Is autism caused by brain inflammation?

Autism Spectrum Disorders
“The evidence that immune dysfunction likely plays a role in the etiology/pathophysiology of ASD (autism spectrum disorder) is becoming substantial.” 1

Is autism caused by brain inflammation?

Autism spectrum disorders may be caused by “environmental factors that affect cell signaling, metabolic, immune and epigenetic processes in genetically sensitive individuals.” 8 Additionally, studies indicate that neuroinflammation and immune dysfunction plays a role in ASD for a subset of patients.

“One of the major advancements in ASD research in the last 10 years is evidence that active neuroinflammation is a significant component of ASD, including chronically activated microglia.” 1

Immune abnormalities linked with the development of ASD

Multiple studies report that an abnormal immune function, which includes inflammation, cytokine dysregulation, and anti-brain autoantibodies, can significantly influence the development of autism spectrum disorders.
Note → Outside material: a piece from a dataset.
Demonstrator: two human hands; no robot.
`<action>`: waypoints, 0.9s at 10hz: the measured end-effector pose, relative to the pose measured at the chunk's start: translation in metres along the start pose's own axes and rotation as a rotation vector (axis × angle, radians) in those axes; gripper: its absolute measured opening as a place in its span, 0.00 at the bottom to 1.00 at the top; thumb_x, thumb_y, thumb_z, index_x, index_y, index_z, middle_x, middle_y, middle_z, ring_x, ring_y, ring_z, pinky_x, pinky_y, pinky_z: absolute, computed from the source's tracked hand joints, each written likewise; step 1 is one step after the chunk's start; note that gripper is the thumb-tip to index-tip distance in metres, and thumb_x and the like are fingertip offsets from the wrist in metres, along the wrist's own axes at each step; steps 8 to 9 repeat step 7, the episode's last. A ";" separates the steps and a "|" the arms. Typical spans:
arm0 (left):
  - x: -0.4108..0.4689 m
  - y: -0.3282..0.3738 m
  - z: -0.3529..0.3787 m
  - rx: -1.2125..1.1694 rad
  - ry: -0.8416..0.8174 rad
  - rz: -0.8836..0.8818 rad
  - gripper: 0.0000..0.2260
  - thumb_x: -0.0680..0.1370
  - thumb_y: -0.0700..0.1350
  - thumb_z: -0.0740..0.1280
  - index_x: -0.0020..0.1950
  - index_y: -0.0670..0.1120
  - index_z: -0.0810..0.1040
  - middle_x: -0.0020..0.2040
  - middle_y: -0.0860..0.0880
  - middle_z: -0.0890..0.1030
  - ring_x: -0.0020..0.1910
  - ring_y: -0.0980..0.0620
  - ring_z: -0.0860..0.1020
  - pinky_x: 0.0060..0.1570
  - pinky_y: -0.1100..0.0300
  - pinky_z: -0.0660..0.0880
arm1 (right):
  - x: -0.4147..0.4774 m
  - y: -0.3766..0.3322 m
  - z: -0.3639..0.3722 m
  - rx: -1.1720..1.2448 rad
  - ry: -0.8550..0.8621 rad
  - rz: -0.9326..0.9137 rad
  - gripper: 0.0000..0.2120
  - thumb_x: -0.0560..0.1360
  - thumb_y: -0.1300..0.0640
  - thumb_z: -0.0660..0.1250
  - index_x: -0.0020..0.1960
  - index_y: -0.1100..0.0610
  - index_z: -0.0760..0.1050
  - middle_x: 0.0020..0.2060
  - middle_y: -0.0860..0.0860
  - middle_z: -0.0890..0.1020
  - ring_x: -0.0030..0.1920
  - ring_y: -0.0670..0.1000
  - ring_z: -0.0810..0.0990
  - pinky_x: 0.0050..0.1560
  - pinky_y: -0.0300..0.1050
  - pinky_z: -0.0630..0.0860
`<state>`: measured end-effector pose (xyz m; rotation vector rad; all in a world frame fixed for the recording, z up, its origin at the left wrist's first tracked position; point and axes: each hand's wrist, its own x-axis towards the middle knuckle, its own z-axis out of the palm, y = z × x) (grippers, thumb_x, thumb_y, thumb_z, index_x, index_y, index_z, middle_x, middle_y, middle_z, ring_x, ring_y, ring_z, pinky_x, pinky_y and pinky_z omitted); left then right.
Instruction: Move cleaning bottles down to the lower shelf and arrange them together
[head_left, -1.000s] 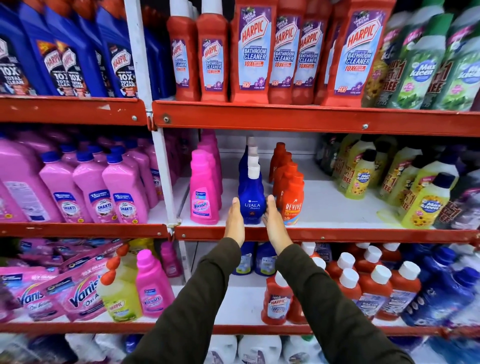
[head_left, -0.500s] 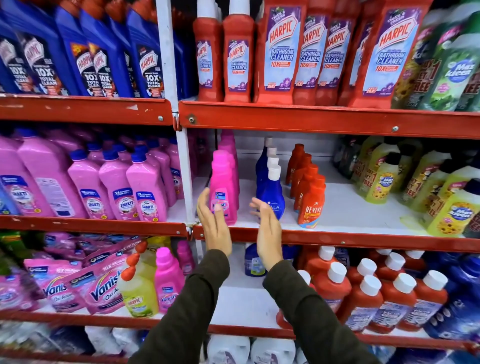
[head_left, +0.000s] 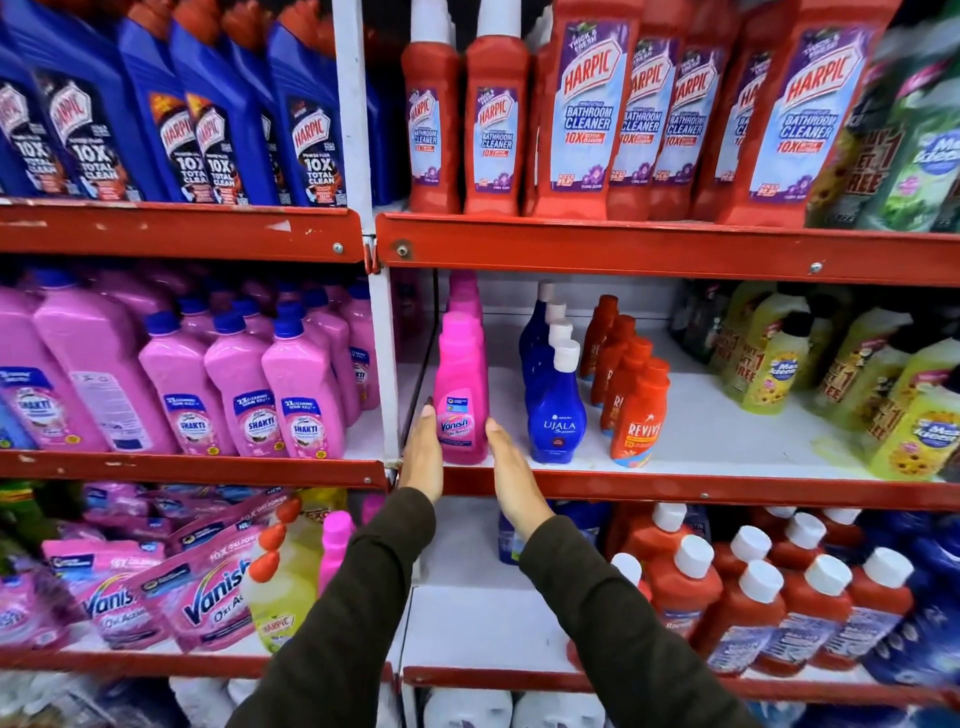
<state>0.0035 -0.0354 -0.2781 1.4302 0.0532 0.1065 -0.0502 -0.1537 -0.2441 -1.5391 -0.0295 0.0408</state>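
A row of pink Vanish bottles (head_left: 460, 395) stands at the left end of the middle shelf (head_left: 675, 488). My left hand (head_left: 423, 454) lies flat against the front bottle's left side. My right hand (head_left: 511, 478) lies flat against its right side, palms facing each other, fingers straight. The bottle stands upright on the shelf. To its right stand a row of blue Ujala bottles (head_left: 556, 415) and a row of orange Revive bottles (head_left: 636, 421). The lower shelf (head_left: 467, 613) shows below, partly hidden by my sleeves.
The lower shelf holds red white-capped bottles (head_left: 743, 613) at right and a blue bottle (head_left: 506, 540) at the back. Yellow-green bottles (head_left: 779, 369) fill the middle shelf's right. A white upright post (head_left: 384, 364) divides the bays. Vanish pouches (head_left: 208, 597) lie lower left.
Both hands moved left from the blue Ujala bottle to either side of the front pink Vanish bottle, closing in on it. The view also shifted left.
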 end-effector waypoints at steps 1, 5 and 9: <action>0.009 -0.010 -0.003 0.032 0.001 0.014 0.51 0.68 0.82 0.56 0.81 0.51 0.66 0.77 0.47 0.73 0.75 0.50 0.72 0.78 0.44 0.66 | 0.000 -0.001 -0.002 -0.036 0.011 0.001 0.30 0.80 0.38 0.55 0.78 0.51 0.63 0.75 0.51 0.71 0.74 0.49 0.70 0.77 0.54 0.65; 0.007 -0.014 -0.004 0.078 0.008 -0.038 0.59 0.59 0.88 0.54 0.81 0.51 0.66 0.77 0.45 0.72 0.76 0.48 0.71 0.78 0.43 0.65 | -0.006 -0.008 -0.001 -0.103 -0.010 0.014 0.35 0.76 0.34 0.56 0.78 0.49 0.61 0.75 0.50 0.71 0.72 0.49 0.72 0.76 0.52 0.67; -0.056 0.037 0.022 0.278 0.136 0.230 0.28 0.87 0.58 0.50 0.85 0.49 0.50 0.86 0.49 0.53 0.84 0.50 0.54 0.83 0.47 0.54 | -0.029 -0.034 -0.016 -0.010 0.218 -0.259 0.22 0.84 0.48 0.56 0.76 0.52 0.65 0.74 0.49 0.71 0.72 0.46 0.71 0.67 0.34 0.71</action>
These findings have led researchers to look more closely at the role of immune dysfunction and autoimmunity in ASD patients. 2

Investigators from Tufts University School of Medicine have identified high numbers of an inflammatory protein, known as Interleukin-18 (IL-18), in the brains of children with autism spectrum disorder. They also found increased levels of IL-37, an anti-inflammatory protein. 3

“Increasing evidence supports the presence of immune dysfunction and inflammation in the brains of children with ASD,” the authors concluded. 3

  Recently, there has been mounting evidence indicating an association between brain inflammation and autism spectrum disorders.
Infections trigger autoimmune response, leading to ASD behaviors

What exactly is triggering this inflammatory reaction is not yet known. But researchers believe that, in some cases, infections affecting the central nervous system in early childhood years may trigger an autoimmune response, causing antibodies to mistakenly attack healthy cells in the brain. These “autoantibodies” induce brain inflammation and the onset of abnormal behaviors associated with autism.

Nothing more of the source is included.